Postby BeagleFury » Wed Nov 16, 2011 11:12 pm UTC

jpk wrote:
BAReFOOt wrote:
I’ll try to explain this… again:
userxp wrote:either the entire Eiffel tower is in Paris or not.

That’s the thing: It’s not a global either-or. First of all, because of relativity theory, The Eiffel tower and Paris are at a slightly different spot in space time for everyone of us.


Sorry, but no. Unless you can show that there's some relativistic effect whereby the Eiffel Tower would ...

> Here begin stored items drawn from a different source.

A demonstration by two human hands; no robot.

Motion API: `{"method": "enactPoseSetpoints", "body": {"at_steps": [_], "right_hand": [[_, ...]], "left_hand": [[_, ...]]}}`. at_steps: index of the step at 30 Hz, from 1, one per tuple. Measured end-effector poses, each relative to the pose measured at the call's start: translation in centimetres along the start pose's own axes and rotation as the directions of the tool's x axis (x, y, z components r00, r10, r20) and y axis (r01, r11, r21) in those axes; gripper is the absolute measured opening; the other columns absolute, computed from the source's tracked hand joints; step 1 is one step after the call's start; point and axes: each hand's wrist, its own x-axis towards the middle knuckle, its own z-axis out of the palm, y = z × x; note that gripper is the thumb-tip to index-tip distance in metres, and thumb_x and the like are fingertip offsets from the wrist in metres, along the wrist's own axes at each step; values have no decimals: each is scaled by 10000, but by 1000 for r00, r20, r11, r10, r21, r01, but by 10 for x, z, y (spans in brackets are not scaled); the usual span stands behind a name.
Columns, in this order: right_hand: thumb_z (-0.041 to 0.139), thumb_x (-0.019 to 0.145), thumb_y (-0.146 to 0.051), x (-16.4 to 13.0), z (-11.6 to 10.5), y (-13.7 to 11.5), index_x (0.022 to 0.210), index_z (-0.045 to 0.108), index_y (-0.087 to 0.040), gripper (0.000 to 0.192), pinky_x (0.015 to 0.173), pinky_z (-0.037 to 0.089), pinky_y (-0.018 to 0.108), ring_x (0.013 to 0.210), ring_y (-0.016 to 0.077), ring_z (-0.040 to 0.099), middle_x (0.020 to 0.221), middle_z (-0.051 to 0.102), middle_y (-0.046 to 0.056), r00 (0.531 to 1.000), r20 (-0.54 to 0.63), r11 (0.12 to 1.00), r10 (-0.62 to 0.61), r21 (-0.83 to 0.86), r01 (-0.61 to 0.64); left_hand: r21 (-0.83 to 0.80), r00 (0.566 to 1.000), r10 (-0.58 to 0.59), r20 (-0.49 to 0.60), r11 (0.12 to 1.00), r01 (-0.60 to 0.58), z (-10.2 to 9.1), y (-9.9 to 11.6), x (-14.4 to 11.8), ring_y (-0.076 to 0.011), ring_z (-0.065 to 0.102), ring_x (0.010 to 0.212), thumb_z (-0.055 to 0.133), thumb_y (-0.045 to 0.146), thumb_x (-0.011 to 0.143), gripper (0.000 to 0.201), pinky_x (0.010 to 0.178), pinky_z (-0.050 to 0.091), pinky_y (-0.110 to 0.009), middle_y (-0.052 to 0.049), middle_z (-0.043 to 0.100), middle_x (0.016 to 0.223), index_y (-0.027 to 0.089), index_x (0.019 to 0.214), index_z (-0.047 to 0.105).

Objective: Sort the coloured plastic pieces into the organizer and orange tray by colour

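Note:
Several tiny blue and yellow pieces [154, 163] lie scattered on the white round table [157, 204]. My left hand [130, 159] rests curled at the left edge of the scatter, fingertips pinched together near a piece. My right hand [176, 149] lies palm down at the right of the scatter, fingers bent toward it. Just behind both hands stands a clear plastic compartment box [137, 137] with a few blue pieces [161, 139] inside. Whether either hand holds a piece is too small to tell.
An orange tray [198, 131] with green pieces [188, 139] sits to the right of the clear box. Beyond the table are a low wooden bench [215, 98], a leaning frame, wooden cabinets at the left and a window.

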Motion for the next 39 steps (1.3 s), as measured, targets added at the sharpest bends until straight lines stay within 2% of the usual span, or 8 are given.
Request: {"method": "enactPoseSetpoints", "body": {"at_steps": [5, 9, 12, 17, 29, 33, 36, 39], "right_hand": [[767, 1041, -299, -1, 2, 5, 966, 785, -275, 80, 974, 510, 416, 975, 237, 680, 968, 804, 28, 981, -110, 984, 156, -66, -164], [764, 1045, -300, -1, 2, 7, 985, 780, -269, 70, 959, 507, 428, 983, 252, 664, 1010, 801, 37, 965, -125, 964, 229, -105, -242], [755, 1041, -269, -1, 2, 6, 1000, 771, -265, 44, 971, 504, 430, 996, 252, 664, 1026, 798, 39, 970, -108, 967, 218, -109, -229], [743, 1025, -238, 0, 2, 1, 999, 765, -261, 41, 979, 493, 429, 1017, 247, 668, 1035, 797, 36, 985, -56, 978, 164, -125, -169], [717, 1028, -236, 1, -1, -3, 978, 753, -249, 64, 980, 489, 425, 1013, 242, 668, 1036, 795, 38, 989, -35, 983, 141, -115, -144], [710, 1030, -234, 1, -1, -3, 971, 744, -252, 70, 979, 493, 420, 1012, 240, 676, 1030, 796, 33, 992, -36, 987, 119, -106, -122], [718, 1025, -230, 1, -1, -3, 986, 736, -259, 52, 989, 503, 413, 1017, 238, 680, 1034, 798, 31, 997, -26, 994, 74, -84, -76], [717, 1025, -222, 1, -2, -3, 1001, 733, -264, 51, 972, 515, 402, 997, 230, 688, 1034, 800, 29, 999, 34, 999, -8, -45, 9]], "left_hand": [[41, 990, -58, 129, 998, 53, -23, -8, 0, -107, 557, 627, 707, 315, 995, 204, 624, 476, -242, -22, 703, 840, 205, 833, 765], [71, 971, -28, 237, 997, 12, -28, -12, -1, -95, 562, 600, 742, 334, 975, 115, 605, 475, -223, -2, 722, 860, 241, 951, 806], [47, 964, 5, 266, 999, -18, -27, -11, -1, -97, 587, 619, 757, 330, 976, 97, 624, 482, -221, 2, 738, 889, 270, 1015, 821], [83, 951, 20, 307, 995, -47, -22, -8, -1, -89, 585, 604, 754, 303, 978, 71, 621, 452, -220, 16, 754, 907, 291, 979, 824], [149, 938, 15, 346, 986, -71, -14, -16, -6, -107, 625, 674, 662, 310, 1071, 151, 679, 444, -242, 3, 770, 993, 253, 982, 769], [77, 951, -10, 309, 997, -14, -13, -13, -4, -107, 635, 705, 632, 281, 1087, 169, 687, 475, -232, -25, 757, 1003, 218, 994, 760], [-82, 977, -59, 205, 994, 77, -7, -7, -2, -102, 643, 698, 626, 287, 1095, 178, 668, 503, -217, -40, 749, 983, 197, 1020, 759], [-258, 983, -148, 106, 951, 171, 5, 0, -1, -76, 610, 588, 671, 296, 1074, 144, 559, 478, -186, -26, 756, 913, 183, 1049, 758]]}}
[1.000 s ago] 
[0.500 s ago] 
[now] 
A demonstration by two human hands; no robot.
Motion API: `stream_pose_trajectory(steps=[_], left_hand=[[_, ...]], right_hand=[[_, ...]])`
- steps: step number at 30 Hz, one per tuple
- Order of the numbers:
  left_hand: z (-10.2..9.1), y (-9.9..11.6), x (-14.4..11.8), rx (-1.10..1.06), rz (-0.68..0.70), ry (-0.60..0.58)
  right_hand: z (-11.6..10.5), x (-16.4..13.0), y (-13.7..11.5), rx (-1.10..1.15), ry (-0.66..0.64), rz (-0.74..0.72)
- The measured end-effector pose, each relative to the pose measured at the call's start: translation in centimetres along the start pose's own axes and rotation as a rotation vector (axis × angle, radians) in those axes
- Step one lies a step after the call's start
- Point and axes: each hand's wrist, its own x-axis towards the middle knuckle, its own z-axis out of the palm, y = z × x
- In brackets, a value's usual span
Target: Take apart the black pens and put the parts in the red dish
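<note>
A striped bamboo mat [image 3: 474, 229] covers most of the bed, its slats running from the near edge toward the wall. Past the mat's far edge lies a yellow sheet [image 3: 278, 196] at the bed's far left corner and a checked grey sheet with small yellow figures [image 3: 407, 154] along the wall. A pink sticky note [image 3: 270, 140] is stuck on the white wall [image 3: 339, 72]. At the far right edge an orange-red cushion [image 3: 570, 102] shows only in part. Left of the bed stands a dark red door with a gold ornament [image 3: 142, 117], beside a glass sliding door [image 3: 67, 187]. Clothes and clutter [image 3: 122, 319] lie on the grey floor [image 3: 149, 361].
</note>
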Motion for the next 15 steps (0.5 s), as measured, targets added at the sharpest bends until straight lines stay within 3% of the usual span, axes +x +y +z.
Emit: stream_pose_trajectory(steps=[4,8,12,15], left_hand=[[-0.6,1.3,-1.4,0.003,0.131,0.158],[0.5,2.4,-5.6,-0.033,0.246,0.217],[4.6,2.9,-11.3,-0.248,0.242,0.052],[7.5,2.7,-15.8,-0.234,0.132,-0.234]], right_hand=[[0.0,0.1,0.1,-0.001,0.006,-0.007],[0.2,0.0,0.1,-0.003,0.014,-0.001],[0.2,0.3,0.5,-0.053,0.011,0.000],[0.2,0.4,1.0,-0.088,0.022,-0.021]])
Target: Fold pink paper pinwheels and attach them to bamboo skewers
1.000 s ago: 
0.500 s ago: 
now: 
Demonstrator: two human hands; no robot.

I'm not a physicist, but I'm pretty sure this is correct. I'm open to corrections, though.


You've missed the point.

Spoiler:
One cannot describe the concept of absolute truth or objective reality except as circular definitions to similar or identical concepts... defined but lacking any real description.

How do you know the statement "The Eiffel Tower is in Paris (France)" is true, in the absolute sense. Do you mean to tell me that it is true for the observational frame of reference 300 million light years away travelling at .999% the speed of light relative to earth? (According to Einstien, such a frame of reference omits the Eiffel Tower from reality as well as the entire human race, since it does not exist... yet.)

From a psychological perspective, claiming an absolute truth or objective reality amounts to denying the (non-zero) probability that there could have been deception, hallucination, 'dream world', high tech, magic, and any other ludicrous and ordinarily deniable explanations... you can be very certain, but can you prove a 0 percent probability? (hint: no)

While statements along the lines of the original.. "The Eiffel Tower is in Paris" is quite understandable and comprehensible by sensible people, claiming they have any bearing on an objective reality or absolute truth almost certainly stem from untestable and subjective beliefs, rather than any kind of intrinsic truth, fact, or reality.

Parrothead
Posts: 6
Joined: Wed Nov 16, 2011 11:07 pm UTC

Re: 0978: "Citogenesis"

Postby Parrothead » Wed Nov 16, 2011 11:13 pm UTC

As a fan (and believer in the value) of pop science, I just hope it wasn't one of the scientists I particularly enjoy, namely Tyson and Greene. I'll be watching the third episode of Greene's new miniseries tonight, and it would be nice not to have to suspect him of lazy citations.